Değer sistemlerinin yerini hırs, istek ve sadist eğilimlerin aldığı anlamlı yaşamın dinamitlendiği, yaşam alanlarının imha edilerek doğayla savaşların kızıştığı bir yaşamı sırtımıza sardık gidiyoruz, nereye olduğunu inanın bilmiyoruz ama gidiyoruz öylesine…

Yaşam duvarları kurşunlanırken, yaşam alanlarının kontrolünü ele geçirmek için çırpınanlar, düelloda ne kadar başarılı olacaklarını sansalar da karşılıklı kılıçları çekmiş, birbirinin boynunu uçuracak cengâverler gibi, iki kafanın gitme ihtimali de olabilir, âmâ zarar görmeyen olmayacaktır. Neden ve niçin böyle karanlık tarih notları almaya başladık. İnsanların tüm geçmişleri çok mu karanlıktı ki, geldiğimiz noktada karanlık dönemleri not etmeye başladık… Karanlıklar aydınlığı imha edecek başlangıçlarda olabilir, karanlığın tam ortasında bir yolculuk da yapıyor olabiliriz, hatta karanlığın sonunun yaklaştığını haber verecek aydınlıkların açılmasını da görüyor olabiliriz ama kesinlikle her yönüyle mutlu huzurlu bir yaşamın tüm evreni kuşattığına dair bir iddia da bulunamayız.

Son üç yıl içinde dünyanın çehresi değişti, yeryüzünün kodları ile oynandı, canlıların genetik kodları yeniden tanımlandı, insanın insani özelliklerinin ötesinde ona farklı bir anlam yüklendi… Yeni anlam diye karşılaştığımız aslında anlamsızlıklar üzerine oturtulmak istenen hayatın köşebentleri tamamlanmış ve içinde oynayacak bir sirk maymuna ihtiyaç vardı; bunun adını da alfabenin tüm harflerini imha ederek son harfle adlandırmayı uygun gördüler adına”Z” nesli dediler. Nesiller, güdümlü bir makine olarak düşünüldüğünde, aslında dünyanın tüm çehresinin yeniden tanımlanacağı ve bu tanımın ideal bir tanım olmaktan çok, reel durumu anlatması açısından kullanılan bir tanım olduğu ve olacağı muhakkaktı.

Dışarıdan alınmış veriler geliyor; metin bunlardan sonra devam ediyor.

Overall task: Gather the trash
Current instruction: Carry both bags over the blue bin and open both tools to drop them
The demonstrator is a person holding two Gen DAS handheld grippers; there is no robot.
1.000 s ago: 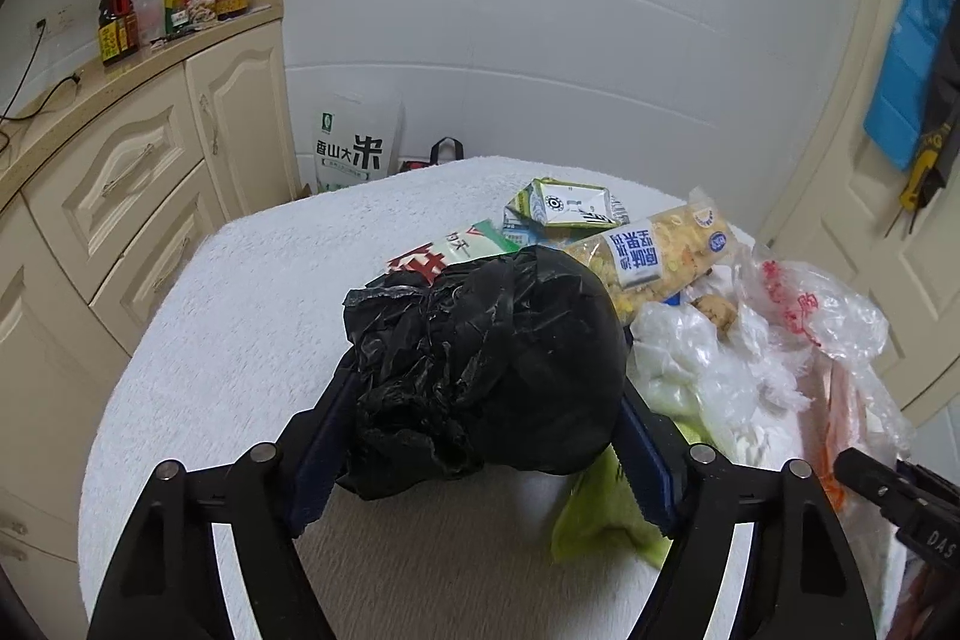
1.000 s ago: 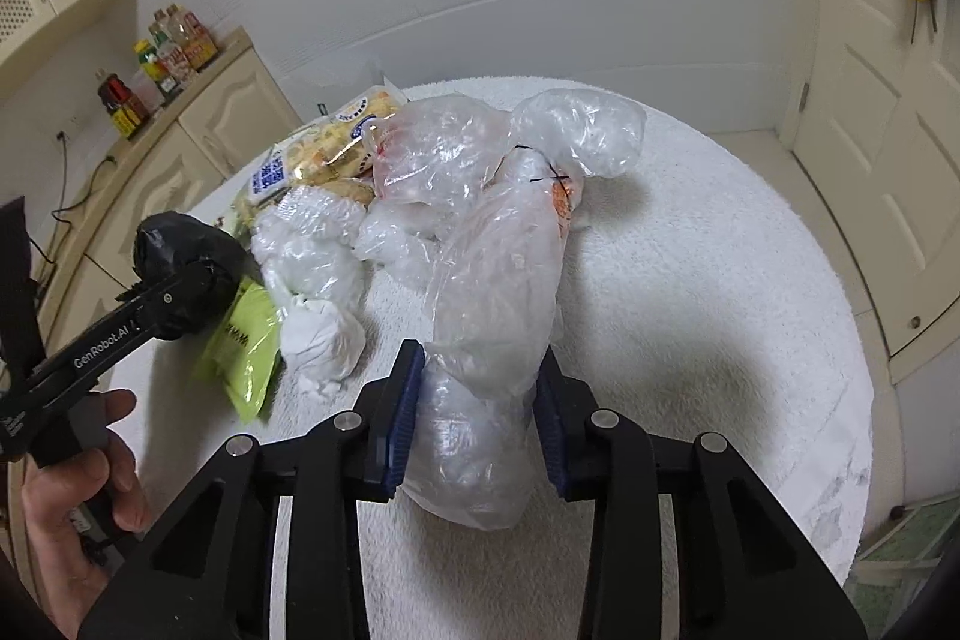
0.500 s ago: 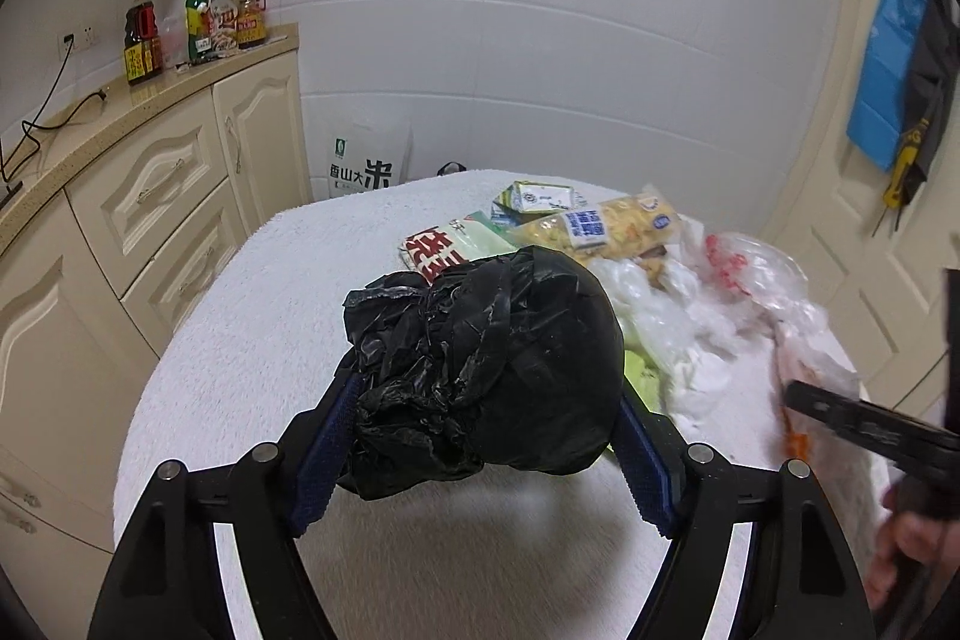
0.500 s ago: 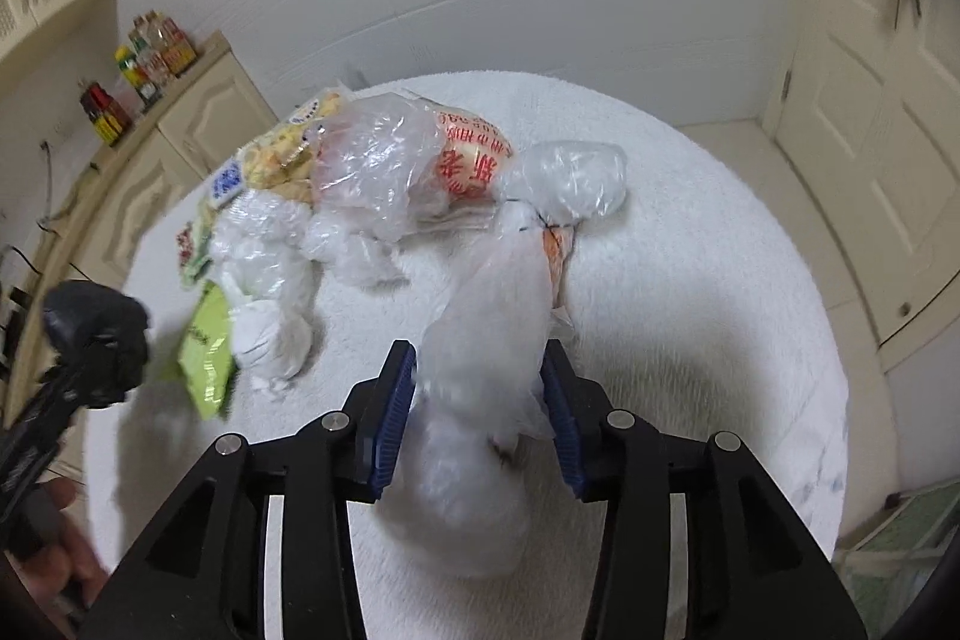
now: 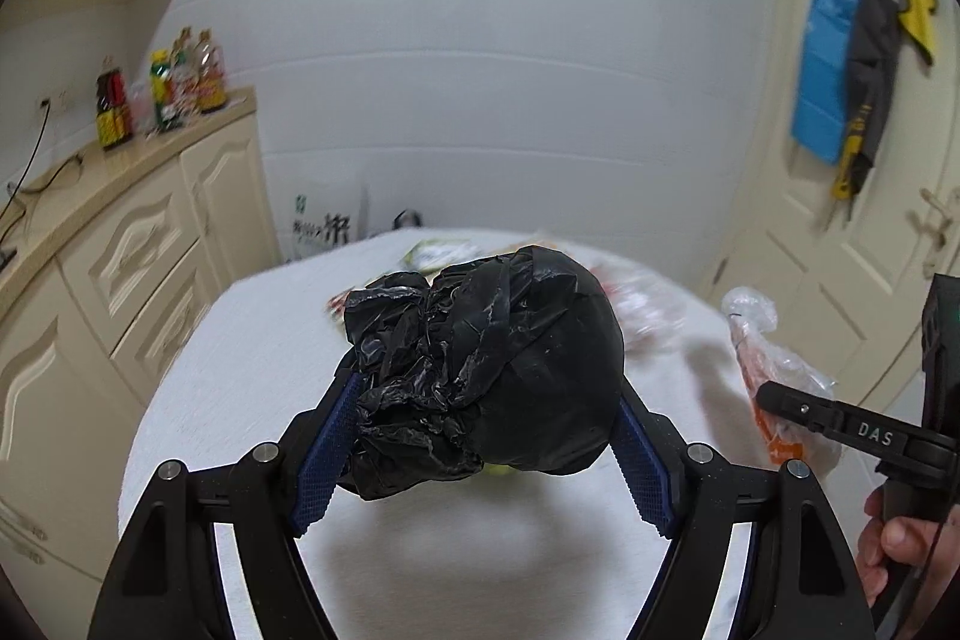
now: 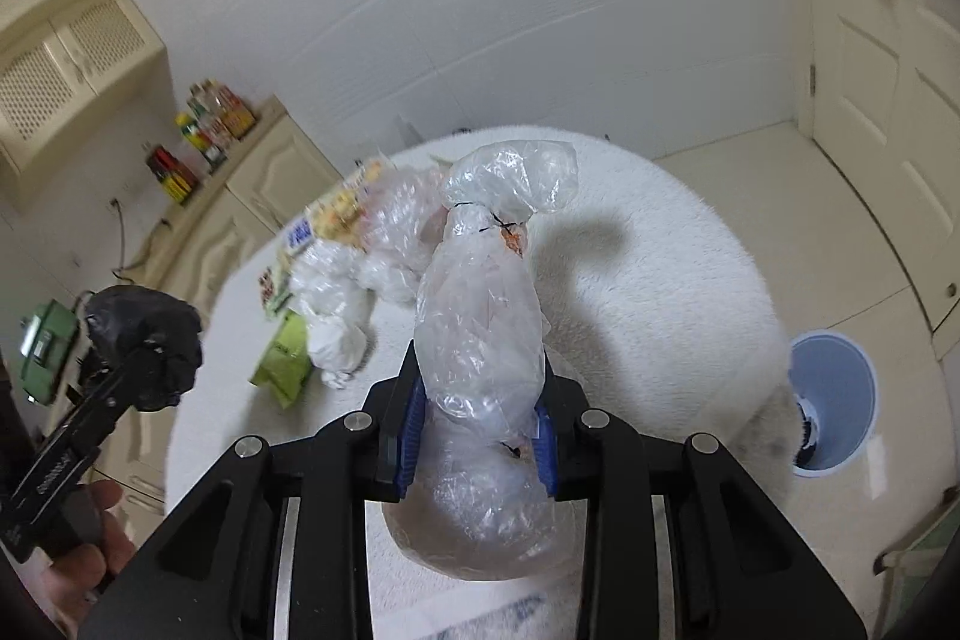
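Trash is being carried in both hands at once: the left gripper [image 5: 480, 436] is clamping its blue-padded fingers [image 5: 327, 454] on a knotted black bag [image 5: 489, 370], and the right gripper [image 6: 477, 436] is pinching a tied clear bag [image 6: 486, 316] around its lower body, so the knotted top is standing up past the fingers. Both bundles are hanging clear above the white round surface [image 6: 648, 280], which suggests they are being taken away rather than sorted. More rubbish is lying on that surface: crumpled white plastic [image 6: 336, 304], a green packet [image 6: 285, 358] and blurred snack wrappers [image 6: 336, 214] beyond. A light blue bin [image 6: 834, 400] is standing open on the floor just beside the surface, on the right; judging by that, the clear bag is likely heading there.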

Yenidünyanın yeni kurmayları, sanal düşlerin gerçek figüranları olduklarının asla farkında değiller. Onların bu zaaflarını çıkar malzemesi yaparak onların gafletlerini ranta dönüştürerek, yenidünyanın temeline bunların rahatlıklarından elde edilen birikimleri aktararak gelecek günlerin sağılmış inekler çiftliği olmayacağını kim garanti edebilir. Yani diyeceğim o ki, insanların insan olarak anlam kazanmadığı, akıllı varlık olarak, varlık sahnesinde her geçen gün değer kaybederek, kendine yeni bir tanımın yapılacağı varlık için, yeni yaşamın başlangıcına doğru hızla ilerliyoruz. Bu yaşam, bu hayatı insanlığa reva görenlerin piyonlarının elleriyle gerçekleştiriliyor.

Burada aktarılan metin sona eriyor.